For a spicy kick, you can add sriracha, chili paste, or red pepper flakes to the sauce mixture.
Can I use other types of tofu?
While extra-firm tofu is recommended for this recipe, you can use firm tofu. Just be cautious with cooking time, as it may not hold its shape as well.
If you loved this Asian Garlic Tofu, you might also enjoy trying these dishes that can be made in one pan:
The Takeaway
Asian Garlic Tofu is not just a meal; it’s an experience. With its combination of rich flavors, satisfying textures, and ease of preparation, it’s an ideal dish for both novice cooks and seasoned chefs. Whether you’re enjoying it on a busy weeknight or serving it at a gathering, it’s sure to impress. So why not give this recipe a try and savor the deliciousness of homemade Asian Garlic Tofu? Your taste buds will thank you!

Asian Garlic Tofu (Easy!)
Ingredients
Equipment
Method
- Press the tofu by wrapping it in a clean kitchen towel and placing a heavy object on top for about 15-20 minutes. Cut into bite-sized cubes.

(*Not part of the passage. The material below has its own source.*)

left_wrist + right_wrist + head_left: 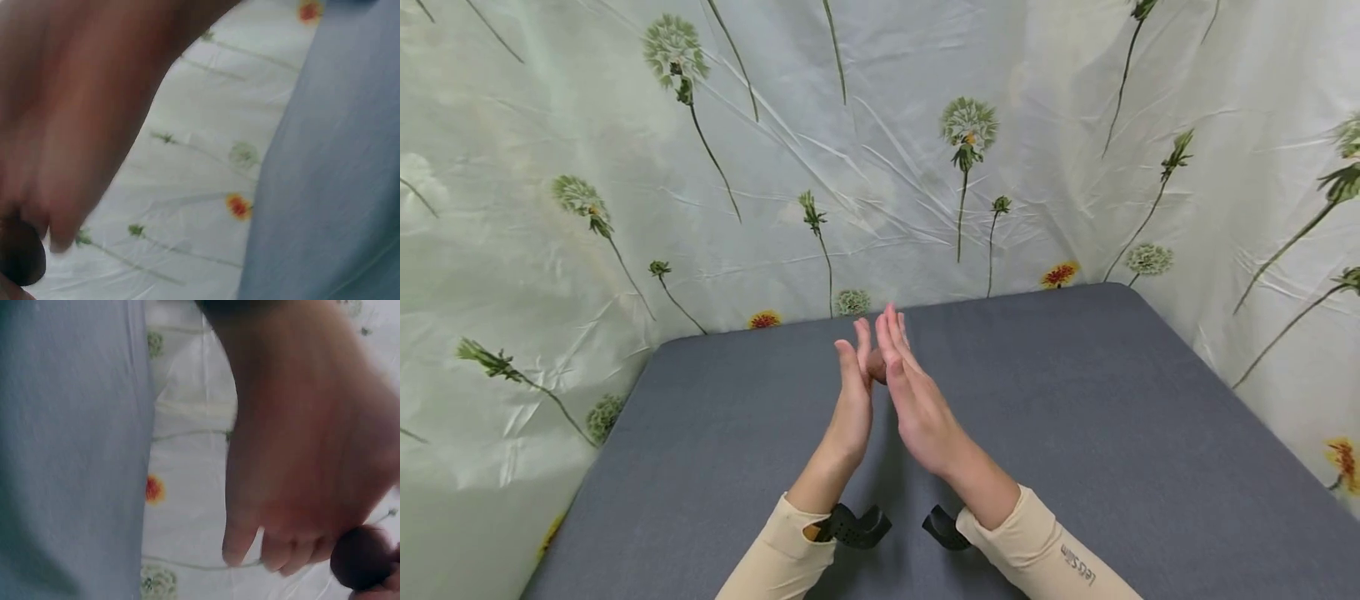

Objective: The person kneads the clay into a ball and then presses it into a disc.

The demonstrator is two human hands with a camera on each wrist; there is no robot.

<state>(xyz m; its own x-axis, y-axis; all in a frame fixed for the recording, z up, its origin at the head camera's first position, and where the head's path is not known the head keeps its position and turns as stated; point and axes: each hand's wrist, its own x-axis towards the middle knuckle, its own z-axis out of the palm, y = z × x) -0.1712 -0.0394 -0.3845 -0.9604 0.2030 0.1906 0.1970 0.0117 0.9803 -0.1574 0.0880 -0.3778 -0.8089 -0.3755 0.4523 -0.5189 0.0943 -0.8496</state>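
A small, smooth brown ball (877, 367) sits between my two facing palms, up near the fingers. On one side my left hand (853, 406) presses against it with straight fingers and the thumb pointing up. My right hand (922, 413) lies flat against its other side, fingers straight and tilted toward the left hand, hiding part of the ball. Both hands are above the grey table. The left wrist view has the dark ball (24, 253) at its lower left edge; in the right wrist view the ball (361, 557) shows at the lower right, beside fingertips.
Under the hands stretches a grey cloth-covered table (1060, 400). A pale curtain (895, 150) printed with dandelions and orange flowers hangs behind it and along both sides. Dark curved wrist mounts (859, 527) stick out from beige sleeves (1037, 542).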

- Heat the toasted sesame oil in a non-stick skillet over medium heat until it shimmers.
- Add the cubed tofu in a single layer and cook undisturbed for about 5-7 minutes until golden brown. Flip and brown all sides, about 10-12 minutes total.
- Reduce heat to low, add minced garlic and ginger (if using), and sauté for about 1 minute until fragrant.
- Pour in the hoisin sauce and tamari, stir gently to coat, and let it simmer for an additional 2-3 minutes.
- Slice the green onions and sprinkle over the tofu. Serve hot over rice or noodles.
Notes
- Pressing the tofu is key for a crispy texture.
- Cook on medium heat to prevent burning.
- Don't overcrowd the pan; cook in batches if necessary.
- Store leftovers in an airtight container for up to 3 days.
- Reheat gently to maintain texture.